WHAT TO DO
Write out all the data again, exactly as shown.

SOURCE MATERIAL
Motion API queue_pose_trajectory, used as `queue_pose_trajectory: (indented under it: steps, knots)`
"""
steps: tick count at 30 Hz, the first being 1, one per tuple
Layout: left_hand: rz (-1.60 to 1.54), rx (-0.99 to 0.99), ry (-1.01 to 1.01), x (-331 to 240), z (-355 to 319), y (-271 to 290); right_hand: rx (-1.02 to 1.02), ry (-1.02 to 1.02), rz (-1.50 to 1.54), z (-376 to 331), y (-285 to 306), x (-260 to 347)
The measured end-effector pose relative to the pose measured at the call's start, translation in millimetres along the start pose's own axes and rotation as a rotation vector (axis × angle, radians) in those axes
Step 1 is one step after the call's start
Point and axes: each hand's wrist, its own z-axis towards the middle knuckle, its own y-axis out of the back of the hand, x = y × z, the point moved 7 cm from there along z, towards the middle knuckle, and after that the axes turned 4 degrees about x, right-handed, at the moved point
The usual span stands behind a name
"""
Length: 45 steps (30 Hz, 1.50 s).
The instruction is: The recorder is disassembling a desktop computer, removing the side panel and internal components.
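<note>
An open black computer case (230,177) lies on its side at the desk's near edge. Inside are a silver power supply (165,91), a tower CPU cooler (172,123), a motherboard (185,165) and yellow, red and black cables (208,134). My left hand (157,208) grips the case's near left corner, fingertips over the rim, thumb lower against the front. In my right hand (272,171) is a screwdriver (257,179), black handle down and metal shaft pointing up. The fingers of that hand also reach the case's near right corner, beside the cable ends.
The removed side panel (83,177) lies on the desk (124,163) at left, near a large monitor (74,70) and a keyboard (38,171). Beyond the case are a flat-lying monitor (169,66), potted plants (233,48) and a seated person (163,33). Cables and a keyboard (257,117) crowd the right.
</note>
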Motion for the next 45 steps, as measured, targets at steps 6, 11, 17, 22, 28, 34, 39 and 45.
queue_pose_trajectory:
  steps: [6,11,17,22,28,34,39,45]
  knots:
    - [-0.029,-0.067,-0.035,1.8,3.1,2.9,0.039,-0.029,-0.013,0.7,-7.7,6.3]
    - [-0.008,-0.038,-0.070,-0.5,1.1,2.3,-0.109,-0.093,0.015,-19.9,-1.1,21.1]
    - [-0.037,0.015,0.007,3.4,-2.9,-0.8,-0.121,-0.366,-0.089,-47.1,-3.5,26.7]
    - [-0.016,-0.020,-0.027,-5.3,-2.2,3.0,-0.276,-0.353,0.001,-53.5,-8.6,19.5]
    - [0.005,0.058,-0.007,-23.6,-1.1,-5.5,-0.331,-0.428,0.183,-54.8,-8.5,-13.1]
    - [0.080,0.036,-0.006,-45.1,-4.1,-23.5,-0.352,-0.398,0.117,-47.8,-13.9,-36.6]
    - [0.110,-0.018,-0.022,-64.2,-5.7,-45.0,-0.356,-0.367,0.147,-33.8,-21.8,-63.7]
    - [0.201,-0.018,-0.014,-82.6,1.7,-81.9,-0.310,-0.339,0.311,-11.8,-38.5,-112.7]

WORKED SOLUTION
Motion API queue_pose_trajectory, used as `queue_pose_trajectory: (indented under it: steps, knots)`
"""
steps: tick count at 30 Hz, the first being 1, one per tuple
Layout: left_hand: rz (-1.60 to 1.54), rx (-0.99 to 0.99), ry (-1.01 to 1.01), x (-331 to 240), z (-355 to 319), y (-271 to 290); right_hand: rx (-1.02 to 1.02), ry (-1.02 to 1.02), rz (-1.50 to 1.54), z (-376 to 331), y (-285 to 306), x (-260 to 347)
The measured end-effector pose relative to the pose measured at the call's start, translation in millimetres along the start pose's own axes and rotation as a rotation vector (axis × angle, radians) in those axes
Step 1 is one step after the call's start
Point and axes: each hand's wrist, its own z-axis towards the middle knuckle, its own y-axis out of the back of the hand, x = y × z, the point moved 7 cm from there along z, towards the middle knuckle, and after that the axes turned 4 degrees about x, right-handed, at the moved point
The usual span stands behind a name
"""
Length: 45 steps (30 Hz, 1.50 s).
The instruction is: The recorder is disassembling a desktop computer, removing the side panel and internal components.
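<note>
An open black computer case (230,177) lies on its side at the desk's near edge. Inside are a silver power supply (165,91), a tower CPU cooler (172,123), a motherboard (185,165) and yellow, red and black cables (208,134). My left hand (157,208) grips the case's near left corner, fingertips over the rim, thumb lower against the front. In my right hand (272,171) is a screwdriver (257,179), black handle down and metal shaft pointing up. The fingers of that hand also reach the case's near right corner, beside the cable ends.
The removed side panel (83,177) lies on the desk (124,163) at left, near a large monitor (74,70) and a keyboard (38,171). Beyond the case are a flat-lying monitor (169,66), potted plants (233,48) and a seated person (163,33). Cables and a keyboard (257,117) crowd the right.
</note>
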Motion for the next 45 steps, as measured, targets at steps 6, 11, 17, 22, 28, 34, 39 and 45.
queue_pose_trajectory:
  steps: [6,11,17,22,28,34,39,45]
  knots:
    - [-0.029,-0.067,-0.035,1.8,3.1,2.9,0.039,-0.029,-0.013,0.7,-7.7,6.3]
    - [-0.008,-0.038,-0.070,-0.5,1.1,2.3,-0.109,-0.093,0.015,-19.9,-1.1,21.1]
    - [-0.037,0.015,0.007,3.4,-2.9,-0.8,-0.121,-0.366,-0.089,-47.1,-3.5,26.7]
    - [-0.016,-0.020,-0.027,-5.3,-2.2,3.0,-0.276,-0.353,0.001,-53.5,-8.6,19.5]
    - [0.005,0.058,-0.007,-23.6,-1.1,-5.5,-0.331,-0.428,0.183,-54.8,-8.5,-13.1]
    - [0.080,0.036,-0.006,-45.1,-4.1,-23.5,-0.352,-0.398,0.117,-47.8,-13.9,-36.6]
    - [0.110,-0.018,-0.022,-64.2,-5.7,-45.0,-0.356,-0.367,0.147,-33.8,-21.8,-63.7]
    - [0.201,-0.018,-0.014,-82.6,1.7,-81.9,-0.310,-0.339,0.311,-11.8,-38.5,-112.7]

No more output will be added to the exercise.